Re: [RFC v5 4/6] sched/fair: Tune task wake-up logic to pack small background tasks on fewer cores

From: Dietmar Eggemann
Date: Tue Oct 08 2019 - 12:52:41 EST


[- Quentin Perret <quentin.perret@xxxxxxx>]
[+ Quentin Perret <qperret@xxxxxxxxxxx>]

See commit c193a3ffc282 ("mailmap: Update email address for Quentin Perret")

On 07/10/2019 18:53, Parth Shah wrote:
>
>
> On 10/7/19 5:49 PM, Vincent Guittot wrote:
>> On Mon, 7 Oct 2019 at 10:31, Parth Shah <parth@xxxxxxxxxxxxx> wrote:
>>>
>>> The algorithm finds the first non idle core in the system and tries to
>>> place a task in the idle CPU in the chosen core. To maintain
>>> cache hotness, work of finding non idle core starts from the prev_cpu,
>>> which also reduces task ping-pong behaviour inside of the core.
>>>
>>> Define a new method to select_non_idle_core which keep tracks of the idle
>>> and non-idle CPUs in the core and based on the heuristics determines if the
>>> core is sufficiently busy to place the incoming backgroung task. The
>>> heuristic further defines the non-idle CPU into either busy (>12.5% util)
>>> CPU and overutilized (>80% util) CPU.
>>> - The core containing more idle CPUs and no busy CPUs is not selected for
>>> packing
>>> - The core if contains more than 1 overutilized CPUs are exempted from
>>> task packing
>>> - Pack if there is atleast one busy CPU and overutilized CPUs count is <2
>>>
>>> Value of 12.5% utilization for busy CPU gives sufficient heuristics for CPU
>>> doing enough work an

[...]

>>> @@ -6483,7 +6572,11 @@ select_task_rq_fair(struct task_struct *p, int prev_cpu, int sd_flag, int wake_f
>>> } else if (sd_flag & SD_BALANCE_WAKE) { /* XXX always ? */
>>> /* Fast path */
>>>
>>> - new_cpu = select_idle_sibling(p, prev_cpu, new_cpu);
>>> + if (is_turbosched_enabled() && unlikely(is_background_task(p)))
>>> + new_cpu = turbosched_select_non_idle_core(p, prev_cpu,
>>> + new_cpu);
>>
>> Could you add turbosched_select_non_idle_core() similarly to
>> find_energy_efficient_cpu() ?
>> Add it at the beg select_task_rq_fair()
>> Return immediately with theCPU if you have found one
>> Or let the normal path select a CPU if the
>> turbosched_select_non_idle_core() has not been able to find a suitable
>> CPU for packing
>>
>
> of course.
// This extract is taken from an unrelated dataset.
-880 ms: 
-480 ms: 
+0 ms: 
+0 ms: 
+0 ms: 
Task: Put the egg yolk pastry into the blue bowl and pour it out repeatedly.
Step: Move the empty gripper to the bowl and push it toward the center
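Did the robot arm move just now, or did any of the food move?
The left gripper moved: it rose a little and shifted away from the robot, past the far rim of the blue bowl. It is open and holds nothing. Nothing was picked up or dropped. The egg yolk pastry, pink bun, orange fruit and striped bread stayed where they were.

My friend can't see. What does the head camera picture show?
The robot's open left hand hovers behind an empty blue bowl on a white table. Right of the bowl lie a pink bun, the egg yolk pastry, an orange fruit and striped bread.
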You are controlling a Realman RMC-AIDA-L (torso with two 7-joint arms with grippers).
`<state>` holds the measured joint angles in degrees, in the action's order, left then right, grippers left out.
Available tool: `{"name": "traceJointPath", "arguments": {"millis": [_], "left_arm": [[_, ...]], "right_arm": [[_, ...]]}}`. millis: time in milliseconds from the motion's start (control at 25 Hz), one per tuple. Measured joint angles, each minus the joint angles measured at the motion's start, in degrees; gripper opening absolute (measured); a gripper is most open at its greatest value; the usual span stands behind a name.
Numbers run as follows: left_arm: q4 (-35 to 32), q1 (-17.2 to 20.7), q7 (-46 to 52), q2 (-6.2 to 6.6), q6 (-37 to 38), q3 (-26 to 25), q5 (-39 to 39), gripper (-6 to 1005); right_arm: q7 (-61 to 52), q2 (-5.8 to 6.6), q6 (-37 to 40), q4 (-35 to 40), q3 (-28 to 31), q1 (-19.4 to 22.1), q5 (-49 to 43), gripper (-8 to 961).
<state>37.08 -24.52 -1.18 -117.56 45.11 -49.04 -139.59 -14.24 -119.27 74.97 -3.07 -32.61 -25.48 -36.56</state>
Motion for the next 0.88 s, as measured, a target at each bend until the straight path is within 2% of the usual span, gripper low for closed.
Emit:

I can do that.
> I was just not aware about the effect of wake_affine and so was waiting for
> such comments to be sure of. Thanks for this.
> Maybe I can add just below the sched_energy_present(){...} construct giving
> precedence to EAS? I'm asking this because I remember Patrick telling me to
> leverage task packing for android as well?

I have a hard time imaging that Turbosched will be used in Android next
to EAS in the foreseeable future.

First of all, EAS provides task packing already on Performance Domain
(PD) level (a.k.a. as cluster on traditional 2-cluster Arm/Arm64
big.LITTLE or DynamIQ (with Phantom domains (out of tree solution)).
This is where we can safe energy without harming latency.

See the tests results under '2.1 Energy test case' in

https://lore.kernel.org/r/20181203095628.11858-1-quentin.perret@xxxxxxx

There are 10 to 50 small (classified solely by task utilization) tasks
per test case and EAS shows an effect on energy consumption by packing
them onto the PD (cluster) of the small CPUs.

And second, the CPU supported topology is different to the one you're
testing on.

[...]